Le Bénin satisfait par ailleurs à 34 des 40 recommandations du GAFI sur les standards internationaux.
L'analyse révèle surtout de fortes disparités entre les secteurs.
Les prestataires de services sur actifs virtuels, les assistants virtuels et les sociétés de type SARL figurent parmi les secteurs classés à risque très élevé.
Les jeux et casinos, certains Organismes à but non lucratif (OBNL), les professions juridiques, les fintechs, les activités de La Poste, le change manuel, le commerce des métaux et pierres précieux présentent un risque élevé.
Le secteur bancaire traditionnel, les SFD, les établissements de monnaie électronique, l'assurance, la gestion d'actifs, l'immobilier et les professionnels de la comptabilité se situent à un niveau moyen.
Les résultats mettent également en évidence des vulnérabilités transversales. Il s'agit notamment de l'usage des espèces et de l'économie informelle, les difficultés liées à l'identification des bénéficiaires effectifs, l'accès limité à certaines bases de données nationales, la fragmentation des statistiques ainsi que l'effectivité des sanctions et confiscations.
Pour Abdou Rafiou Bello, président de la CENTIF, l'ENR « n'est pas un simple exercice documentaire », mais « un outil de connaissance et d'aide à la décision ». Le rapport doit servir de « boussole pour l'action », a-t-il indiqué.
De la cartographie à l'action
La lutte contre les flux financiers illicites ne relève pas uniquement de la conformité technique, selon Rike Sohn, la représentante de la Coopération allemande. Elle constitue aussi « un enjeu de développement ». Car les flux privent les Etats de ressources et fragilisent la confiance des investisseurs et des partenaires.

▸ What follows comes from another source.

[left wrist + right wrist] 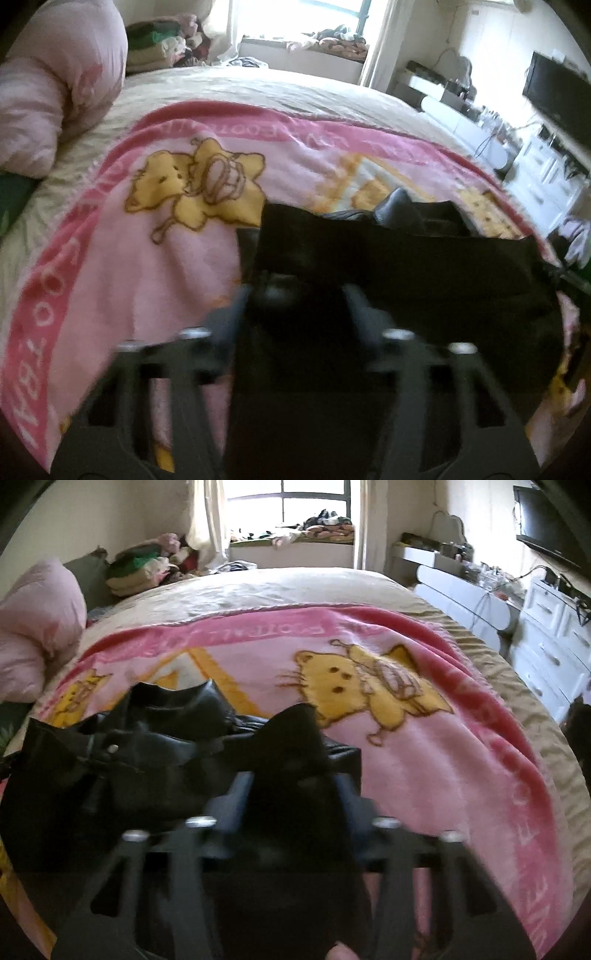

Pour le ministre délégué chargé des Finances et de la Microfinance, Nicolas Yenoussi, « le véritable défi commence maintenant ». « La prévention du blanchiment et du financement du terrorisme doit devenir une culture partagée. Nous devons permettre à notre économie de grandir sans permettre aux risques de grandir avec elle », a-t-il exhorté. Le ministre a appelé les acteurs publics et privés à renforcer leurs procédures, former leurs équipes et améliorer la qualité des déclarations.
Le cap est également fixé sur la prochaine évaluation mutuelle, dont la mission sur place du GIABA est prévue en février 2028. Pour le Bénin, l'objectif ne sera pas seulement d'obtenir une bonne évaluation, mais de disposer d'un dispositif capable de prévenir, détecter, poursuivre et sanctionner efficacement les crimes financiers.
La Stratégie nationale LBC/FT/FP 2026-2030 doit servir de cadre de mise en œuvre.